I had my limit buy order set up at 1845.25, a couple ticks above the bottom FFF Zone of 1844.75. At first I was very disappointed that price failed to fall into my buy zone for by all rights price “should” have fallen to that area. That’s when I started to shift my perspective and really look hard at what the market WAS telling me. Namely, that it was getting ready for a nice rally.

Here’s what I started to see:

1.) Price failed to make it to those 2 FFF Reversal Zones which usually act like price vacuums.
2.) Downwards volume was drying up
3.) There was a reverse H&S Pattern starting to form on the 55-tick chart
4.) Price & TRIX were making higher lows
5.) Then there was the trendline break.

On top of all of that, the TRIN was trending down and the basket of index funds that I monitor all seemed to be drifting higher as well. Needless to say, my disappointment dried up real quick and I got long at 1849.50. I started the day with a bullish bias and this seemed like a nice spot to go long.

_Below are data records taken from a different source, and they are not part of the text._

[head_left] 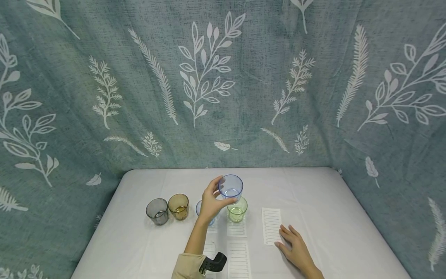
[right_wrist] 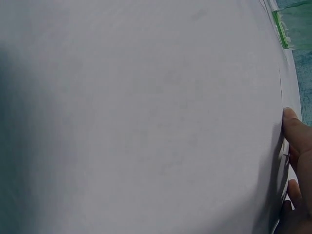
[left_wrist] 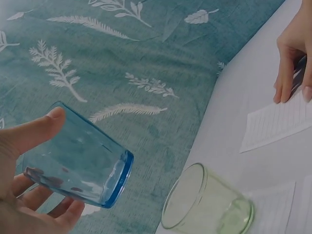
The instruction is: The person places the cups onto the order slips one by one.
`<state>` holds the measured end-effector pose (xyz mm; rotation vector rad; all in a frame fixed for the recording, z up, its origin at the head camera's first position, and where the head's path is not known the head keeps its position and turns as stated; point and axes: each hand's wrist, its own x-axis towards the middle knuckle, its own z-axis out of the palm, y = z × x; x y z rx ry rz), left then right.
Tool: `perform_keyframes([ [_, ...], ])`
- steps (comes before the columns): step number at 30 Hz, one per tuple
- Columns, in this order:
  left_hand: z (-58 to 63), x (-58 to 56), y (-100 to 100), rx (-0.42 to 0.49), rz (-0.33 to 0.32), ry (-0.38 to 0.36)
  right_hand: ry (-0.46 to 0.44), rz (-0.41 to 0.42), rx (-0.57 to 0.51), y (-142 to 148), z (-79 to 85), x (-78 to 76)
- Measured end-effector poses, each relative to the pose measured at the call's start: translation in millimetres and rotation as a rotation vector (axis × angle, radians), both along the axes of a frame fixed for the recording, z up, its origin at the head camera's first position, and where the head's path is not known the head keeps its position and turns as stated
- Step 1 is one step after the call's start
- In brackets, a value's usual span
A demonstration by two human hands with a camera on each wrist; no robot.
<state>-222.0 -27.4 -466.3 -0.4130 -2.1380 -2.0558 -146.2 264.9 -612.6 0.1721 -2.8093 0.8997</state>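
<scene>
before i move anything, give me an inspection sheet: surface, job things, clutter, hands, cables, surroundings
Surface: white-covered table.
Job's things: raised blue glass, held off the table; second blue glass, partly hidden by the left hand; green glass, amber glass and gray glass, standing; lined paper slips.
Clutter: nothing seen.
Hands: left grips the raised blue glass; right hand touches one slip's edge.
Cables: nothing seen.
Surroundings: teal cloth with white leaf prints behind the table.

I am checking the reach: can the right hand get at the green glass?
Probably yes: only paper separates the right hand and the green glass, though the left hand holds a blue glass nearby.
</scene>
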Motion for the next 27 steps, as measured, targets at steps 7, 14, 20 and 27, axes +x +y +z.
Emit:
perform_keyframes([
  [7,-6.7,-5.1,27,0.031,-0.023,-0.008,-0.003,-0.004,0.009,1,-0.9,0.5],
  [14,1.5,-0.5,52,-0.001,-0.062,-0.025,0.028,0.014,0.004,3,-0.5,0.0],
  [20,-24.9,-12.9,73,-0.094,-0.068,-0.029,0.075,0.033,-0.007,3,-0.4,0.3],
  [27,-37.0,-19.1,88,-0.155,-0.131,-0.055,0.081,0.036,-0.005,1,-1.2,0.6],
])
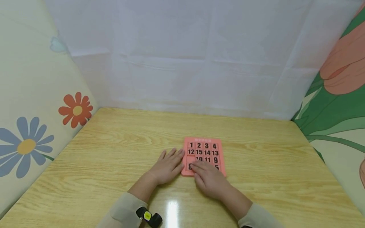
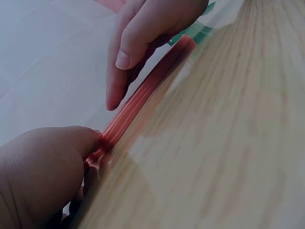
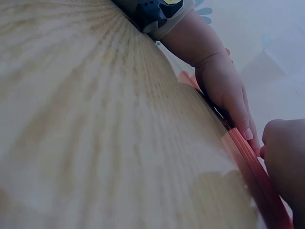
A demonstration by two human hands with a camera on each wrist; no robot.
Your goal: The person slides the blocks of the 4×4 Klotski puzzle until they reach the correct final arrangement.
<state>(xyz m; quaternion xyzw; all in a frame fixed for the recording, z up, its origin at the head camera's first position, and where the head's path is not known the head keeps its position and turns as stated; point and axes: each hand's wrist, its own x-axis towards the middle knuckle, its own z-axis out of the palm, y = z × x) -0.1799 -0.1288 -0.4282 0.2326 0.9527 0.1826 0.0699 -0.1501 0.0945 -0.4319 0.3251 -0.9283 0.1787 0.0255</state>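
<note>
A pink sliding number puzzle [image 1: 222, 158] lies flat on the wooden table, black numbers facing up. Its top row reads 1, 2, 3, 4, with 12, 15, 14, 13 below. At the left of the third row a slot is vacant, beside 10, 11 and 9. My left hand [image 1: 168, 166] rests along the puzzle's left edge, fingers extended and thumb at the lower side. Over the bottom row, my right hand [image 1: 211, 180] touches the 8 tile [image 1: 189, 167] with its fingertips and hides the tiles between 8 and 5.
The wooden table [image 1: 114, 148] spreads around the puzzle. A white cloth [image 1: 176, 63] hangs behind it, with flower-patterned panels [image 1: 28, 95] at both sides. A black wrist strap with a yellow mark [image 1: 147, 216] sits on the left sleeve.
</note>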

for the next 30 minutes, price grinded higher but the volume just wasn’t there to keep me in. So when I saw the – Trendline break & TRIX Divergence, I closed my position for a nice gain of 3 NQ points. It ended up being the only trade I made today. If I had stayed in, I would have fared much better as the NQ went on to make new all-time highs today, but I can’t be displeased with the play.

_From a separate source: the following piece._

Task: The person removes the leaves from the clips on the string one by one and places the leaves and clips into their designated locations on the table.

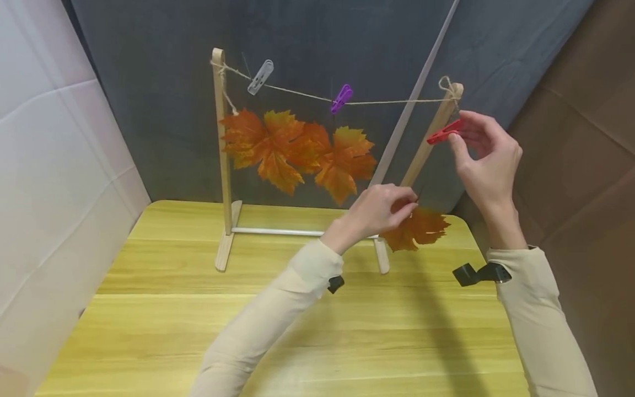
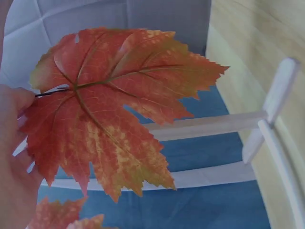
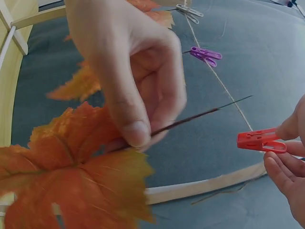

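Desk point(image 1: 297, 331): a wooden rack point(image 1: 226, 187) is carried.
Left hand point(image 1: 377, 209): an orange leaf point(image 1: 419, 229) is pinched by its stem, near the rack's right post.
Right hand point(image 1: 488, 160): a red clip point(image 1: 443, 133) is pinched near the rack's upper right end.

Can't see all of right hand point(image 3: 291, 171) in right wrist view: cut by right edge. Nor whole of held leaf point(image 3: 102, 183): blurred, cut by left and bottom edges. Head view: can't see foot of right post point(image 1: 420, 160), hidden behind left hand point(image 1: 379, 208).
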Tool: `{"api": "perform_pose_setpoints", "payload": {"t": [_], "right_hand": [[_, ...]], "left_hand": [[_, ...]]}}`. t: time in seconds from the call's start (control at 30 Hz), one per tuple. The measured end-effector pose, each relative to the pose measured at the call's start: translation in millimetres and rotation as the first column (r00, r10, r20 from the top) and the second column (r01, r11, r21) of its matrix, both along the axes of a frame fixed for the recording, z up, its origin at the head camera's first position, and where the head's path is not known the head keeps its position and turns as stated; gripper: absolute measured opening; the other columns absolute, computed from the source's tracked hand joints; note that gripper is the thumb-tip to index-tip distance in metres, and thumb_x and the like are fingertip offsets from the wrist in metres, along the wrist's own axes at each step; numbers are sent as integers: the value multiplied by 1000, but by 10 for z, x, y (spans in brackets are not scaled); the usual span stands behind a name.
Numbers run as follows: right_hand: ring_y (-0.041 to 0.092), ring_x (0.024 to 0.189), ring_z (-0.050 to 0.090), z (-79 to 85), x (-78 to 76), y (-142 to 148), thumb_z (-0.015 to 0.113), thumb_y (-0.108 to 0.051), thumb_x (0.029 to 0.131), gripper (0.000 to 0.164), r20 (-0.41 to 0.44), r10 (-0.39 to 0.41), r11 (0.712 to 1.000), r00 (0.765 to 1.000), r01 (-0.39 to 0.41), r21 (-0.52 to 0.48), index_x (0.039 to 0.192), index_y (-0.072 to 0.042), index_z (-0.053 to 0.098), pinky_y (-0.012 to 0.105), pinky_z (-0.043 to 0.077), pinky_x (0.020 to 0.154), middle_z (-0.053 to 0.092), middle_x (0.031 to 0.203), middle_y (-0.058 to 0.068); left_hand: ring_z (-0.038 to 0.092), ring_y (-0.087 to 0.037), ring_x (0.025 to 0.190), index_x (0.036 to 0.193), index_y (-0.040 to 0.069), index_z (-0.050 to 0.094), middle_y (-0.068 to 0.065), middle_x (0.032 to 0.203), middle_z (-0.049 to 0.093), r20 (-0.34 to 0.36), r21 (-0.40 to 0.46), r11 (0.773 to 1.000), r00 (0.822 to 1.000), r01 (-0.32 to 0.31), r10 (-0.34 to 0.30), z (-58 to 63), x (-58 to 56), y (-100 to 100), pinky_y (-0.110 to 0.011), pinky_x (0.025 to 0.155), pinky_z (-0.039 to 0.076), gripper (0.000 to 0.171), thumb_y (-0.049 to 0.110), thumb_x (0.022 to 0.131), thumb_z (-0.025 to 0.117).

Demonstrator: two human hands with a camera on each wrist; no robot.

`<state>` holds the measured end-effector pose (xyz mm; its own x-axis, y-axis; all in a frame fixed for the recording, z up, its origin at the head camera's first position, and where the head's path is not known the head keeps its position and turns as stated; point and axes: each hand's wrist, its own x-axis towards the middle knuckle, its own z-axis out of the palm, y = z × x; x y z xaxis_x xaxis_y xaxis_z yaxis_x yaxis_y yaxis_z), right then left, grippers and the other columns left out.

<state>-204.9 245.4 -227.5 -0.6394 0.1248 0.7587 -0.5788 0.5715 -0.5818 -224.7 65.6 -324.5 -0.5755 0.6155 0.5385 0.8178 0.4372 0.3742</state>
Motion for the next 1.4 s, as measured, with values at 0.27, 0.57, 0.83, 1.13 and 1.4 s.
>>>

I’ve been fiddling around today a lot with Oanda’s FXGame currency trading demo platform. From what I’ve learned thus far I’d be losing and gaining some advantages by switching to the FX Markets.

Advantages:

No Commissions: You pay the difference in the spread, period. That’s not to say that the spread isn’t a significant cost but not paying a broker’s commission has to count for something
Better Leverage: 100:1 (I’ve heard that some brokers offer 200:1, but let’s not get carried away)
Better Hours: 24/7 trading (which is great, especially if I start selling real estate during the day)
Maximum Liquidity: 1.5 Trillion a day should be enough to cover my positions
Carry / Interest: If you play your cards right and stick with the right currency pairs, you actually earn money on the money you borrow to trade with… 4.00% p.a. with 100:1 leverage sure goes a long way towards putting a dent in your losses

Disadvantages

No Volume: I use volume a great deal in my current style and would have to get used to not having it to lean on
No Market Internals: (NYSE-TICK, TRIN, Put/Call, Basket Monitoring) All of which plays a huge role in my trading methodology and all of which would be useless if I switch to the FX markets
Big Educational Curve: There is so much I need to learn, become familiar with, and master before I feel confident putting up any kind of a real stake in the FX Markets. What kinds of economic reports to pay attention to from the gazillion different countries and when will they report just to name one.

In a way though, if I can become proficient at trading profitably without having to rely on volume and market internals, I think that in the long run it will make me a more robust and profitable trader. I am not looking forward to the lumps I’ll undoubtedly receive as I try to find my way in this new arena, but I always love a good challenge.